Penyelesaian transisi
Kecurigaan pada kedua kelompok ini bisa jadi terlalu
berlebihan. Instabilitas politik menjelang pemilu
adalah buah jejaring transisi dari konflik ke
demokrasi. Hal itu diakibatkan belum terpahaminya
perubahan orde politik baru Aceh pasca-Kesepakatan
Helsinki.
Sejak enam parlok disahkan mengikuti Pemilu 2009 di
Aceh, wacana politik lama berhenti dan etika demokrasi
baru berjalan. Keberadaan parlok adalah dialektika
positif demokrasi Aceh yang harus diterima sebagai
salah satu solusi penguatan rekonstruksi dan
perdamaian.
Begitu pula keberadaan TNI sebagai aset bangsa tidak
terbantah.

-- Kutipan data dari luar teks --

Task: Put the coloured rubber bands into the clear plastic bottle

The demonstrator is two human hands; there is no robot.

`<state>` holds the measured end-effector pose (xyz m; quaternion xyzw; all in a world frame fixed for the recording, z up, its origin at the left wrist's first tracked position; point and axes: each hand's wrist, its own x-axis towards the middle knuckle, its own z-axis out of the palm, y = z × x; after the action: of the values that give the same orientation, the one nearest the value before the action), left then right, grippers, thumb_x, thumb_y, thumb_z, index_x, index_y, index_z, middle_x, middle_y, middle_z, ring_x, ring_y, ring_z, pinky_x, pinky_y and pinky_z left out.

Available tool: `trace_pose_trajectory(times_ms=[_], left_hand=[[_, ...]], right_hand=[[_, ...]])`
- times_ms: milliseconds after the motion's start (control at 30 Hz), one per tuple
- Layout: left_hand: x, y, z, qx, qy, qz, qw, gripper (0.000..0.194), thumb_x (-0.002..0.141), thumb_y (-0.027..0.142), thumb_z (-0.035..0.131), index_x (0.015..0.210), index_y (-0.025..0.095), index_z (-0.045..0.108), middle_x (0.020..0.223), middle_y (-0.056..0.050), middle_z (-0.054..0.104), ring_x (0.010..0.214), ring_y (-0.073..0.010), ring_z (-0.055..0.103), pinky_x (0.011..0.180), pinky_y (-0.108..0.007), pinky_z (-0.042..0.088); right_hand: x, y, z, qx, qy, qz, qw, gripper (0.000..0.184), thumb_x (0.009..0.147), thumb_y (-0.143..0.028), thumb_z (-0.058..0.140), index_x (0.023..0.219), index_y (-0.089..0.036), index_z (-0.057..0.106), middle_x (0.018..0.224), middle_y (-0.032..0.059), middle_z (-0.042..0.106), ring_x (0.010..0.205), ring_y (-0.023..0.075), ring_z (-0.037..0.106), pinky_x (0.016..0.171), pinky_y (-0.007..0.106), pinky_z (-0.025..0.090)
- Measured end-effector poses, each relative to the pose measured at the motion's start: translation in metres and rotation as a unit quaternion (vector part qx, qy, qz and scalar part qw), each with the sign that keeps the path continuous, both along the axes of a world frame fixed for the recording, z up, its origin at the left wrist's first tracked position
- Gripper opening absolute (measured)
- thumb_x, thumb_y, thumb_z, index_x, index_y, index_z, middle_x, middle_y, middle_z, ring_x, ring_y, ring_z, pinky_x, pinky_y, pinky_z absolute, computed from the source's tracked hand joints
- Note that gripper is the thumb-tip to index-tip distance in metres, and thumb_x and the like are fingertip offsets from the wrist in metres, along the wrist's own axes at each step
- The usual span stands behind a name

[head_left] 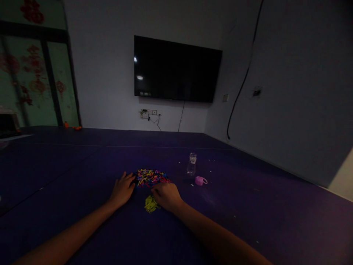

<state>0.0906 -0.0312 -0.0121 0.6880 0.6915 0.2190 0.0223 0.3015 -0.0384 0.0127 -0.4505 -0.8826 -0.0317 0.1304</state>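
A heap of small mixed-colour bands (151, 177) lies on the dark purple floor mat (248, 198). My left hand (122, 190) rests flat on the mat with fingers spread, its fingertips at the heap's left edge. My right hand (166, 195) is knuckles-up with fingers curled under at the heap's near edge. What the fingers hold is hidden. A small separate pile of yellow bands (150, 204) sits just left of and below my right hand.
A clear plastic bottle (191, 163) stands right of the heap, with a pink lid-like item (200, 180) lying near it. A black TV (176, 70) hangs on the far wall above a power socket (150, 113). Small orange objects (72, 127) lie by the glass doors at far left.
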Motion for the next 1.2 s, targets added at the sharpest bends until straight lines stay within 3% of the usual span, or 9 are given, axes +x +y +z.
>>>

Yang perlu dilakukan adalah mengubah
paradigma lama militer saat melihat dinamika politik
baru bahwa ia bukan ancaman stabilitas nasional,
tetapi tantangan demokrasi.
Perseteruan antarparlok lokal juga ironi demokrasi.
Kesepakatan Helsinki dan UU Pemerintahan Aceh harus
menjadi berkah bagi semua elemen politik lokal. Tak
ada partai yang boleh mengklaim paling sah menjadi
jantung hati rakyat Aceh, kecuali pemilu yang adil,
damai, jujur, dan merdeka. Kemenangan partai mana pun
adalah kehendak rakyat yang patut dihormati.